More than 24,000 Denver metro apartments were empty at the end of 2023

Prices were up, year over year, too.
4 min. read
The Thrive apartment buildng in Sun Valley. June 26, 2023.
Kevin J. Beaty/Denverite

Vacancy rates and rent prices are up slightly, year over year, as new construction booms in the Denver area rental market.

Roughly 24,000 apartment units of the more than 414,000 in the seven-county Denver metro area were empty at the end of 2023.

That's based on data from a quarterly report from the Colorado Apartment Association that uses research from Apartment Insights. The report looks at apartment vacancies and prices in the region, including Adams, Arapahoe, Boulder, Broomfield, Denver, Douglas and Jefferson counties.

The metro had an overall apartment vacancy rate of 5.8%, and in Denver, the rate was at 6.1%.

Generally, higher vacancy rates lead to lower rents, as the number of available units exceeds demand. When demand is higher than supply, prices rise.

After years of skyrocketing rents, the price of an apartment has stayed largely stable in recent months.

Average rent in the metro dropped by $18 in the last quarters of 2023 to $1,870 in the region, according to the Colorado Apartment Association's quarterly report. But metro rent actually rose, year over year, by $32.

Apartment vacancies are a measure of one point in time, not a reflection of how long a unit sits empty. It could be for a few days, between tenants, or years. Generally, landlords want to keep properties occupied so they can keep making money.

So why have vacancy rates risen slightly -- and will they keep going up?

A nearly record-breaking number of new units, 13,246 in total, were created in 2023, by the Colorado Apartment Association's count. Many of these are in the so-called "luxury market."

In the next few years, that trend is expected to continue, as there are currently roughly 45,000 already proposed units in the development pipeline, Rathbun said.

Around 2026, the increase in new units under construction will likely drop, according to Rathbun.

That's a reflection of a slow-down in the number of proposals for new builds caused by high interest rates that make building new projects prohibitively expensive for some developers. Banks have also pulled back on offering loans, making it harder to fund new residential construction.

In the City and County of Denver, developers are also resistant to proposing new projects under the Expanding Housing Affordability rules City Council passed in 2022. The rules were passed to put more of the burden of solving the affordable housing crisis on developers but also made creating new housing more expensive. That could lead to an even harsher drop in new construction, Rathbun argued, along with a potential increase in suburbanization.

In the future, Rathbun expects more proposals will focus on creating workforce housing rather than luxury housing.

This a trend embraced by Mayor Mike Johnston and others looking to keep workers and their families living in Front Range cities.

In new builds, developers will cut some amenities and rely on government grants and tax credits to fund these projects.

"You've just got a fundamental shift in the way that developers are looking at the market in trying to value engineer their projects in order to create workforce housing as opposed to luxury housing," he explained. "So they are looking at designing things differently.
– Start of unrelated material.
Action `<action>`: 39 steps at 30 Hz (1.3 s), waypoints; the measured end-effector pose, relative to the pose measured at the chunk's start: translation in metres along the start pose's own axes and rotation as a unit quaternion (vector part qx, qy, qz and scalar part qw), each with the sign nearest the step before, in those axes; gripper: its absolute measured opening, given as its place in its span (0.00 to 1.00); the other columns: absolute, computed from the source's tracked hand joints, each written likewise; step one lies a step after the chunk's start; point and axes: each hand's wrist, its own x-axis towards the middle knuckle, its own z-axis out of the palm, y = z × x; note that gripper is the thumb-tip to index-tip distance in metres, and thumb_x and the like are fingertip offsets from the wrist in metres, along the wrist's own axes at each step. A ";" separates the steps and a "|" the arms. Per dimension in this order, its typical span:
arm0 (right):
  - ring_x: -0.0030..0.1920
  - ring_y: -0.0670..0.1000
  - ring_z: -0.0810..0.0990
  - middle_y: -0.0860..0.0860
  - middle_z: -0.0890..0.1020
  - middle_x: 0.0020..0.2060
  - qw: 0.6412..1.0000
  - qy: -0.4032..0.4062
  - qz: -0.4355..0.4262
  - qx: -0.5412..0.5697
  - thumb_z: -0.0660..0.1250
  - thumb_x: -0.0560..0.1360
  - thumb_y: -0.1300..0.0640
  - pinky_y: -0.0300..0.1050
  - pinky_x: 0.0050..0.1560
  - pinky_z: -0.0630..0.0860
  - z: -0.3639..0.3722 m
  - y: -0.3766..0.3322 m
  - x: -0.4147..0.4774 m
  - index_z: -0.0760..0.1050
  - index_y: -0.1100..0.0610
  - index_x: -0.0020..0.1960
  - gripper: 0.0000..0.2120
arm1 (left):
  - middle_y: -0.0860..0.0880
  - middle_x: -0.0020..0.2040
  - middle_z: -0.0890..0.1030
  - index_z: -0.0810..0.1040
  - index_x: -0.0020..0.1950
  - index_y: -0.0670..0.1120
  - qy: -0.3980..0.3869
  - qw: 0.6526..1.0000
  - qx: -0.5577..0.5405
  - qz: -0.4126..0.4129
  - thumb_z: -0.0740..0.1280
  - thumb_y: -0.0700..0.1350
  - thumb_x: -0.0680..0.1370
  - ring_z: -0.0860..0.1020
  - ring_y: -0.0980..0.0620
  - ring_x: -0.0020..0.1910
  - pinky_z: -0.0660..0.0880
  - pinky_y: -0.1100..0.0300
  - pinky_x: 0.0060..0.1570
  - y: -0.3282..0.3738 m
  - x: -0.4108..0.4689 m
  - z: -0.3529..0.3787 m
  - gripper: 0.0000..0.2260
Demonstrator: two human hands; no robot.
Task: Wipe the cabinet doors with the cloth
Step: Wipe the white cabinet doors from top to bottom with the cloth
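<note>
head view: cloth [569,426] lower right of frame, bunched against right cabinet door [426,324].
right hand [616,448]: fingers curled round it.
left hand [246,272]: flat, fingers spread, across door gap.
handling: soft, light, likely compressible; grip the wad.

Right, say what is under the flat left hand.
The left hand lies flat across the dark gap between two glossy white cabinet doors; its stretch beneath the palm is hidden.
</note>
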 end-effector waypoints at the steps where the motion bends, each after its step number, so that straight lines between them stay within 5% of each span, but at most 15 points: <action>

They are looking at alternative methods of construction. They are looking at perhaps de-ammenitizing some things. The reduction of amenities then allows the construction costs to be lower, which allows the rents to be lower."

Generally, more people are staying out of the housing real estate market and instead renting, and that is good news for landlords.

"The gap between buying and renting is as big as it's ever been right now," explained Rathbun. Purchasing power dropped when mortgage rates went from around 3% to upwards of 8%. "It's keeping people in the rental markets because they can't escape the rental market to go buy a home."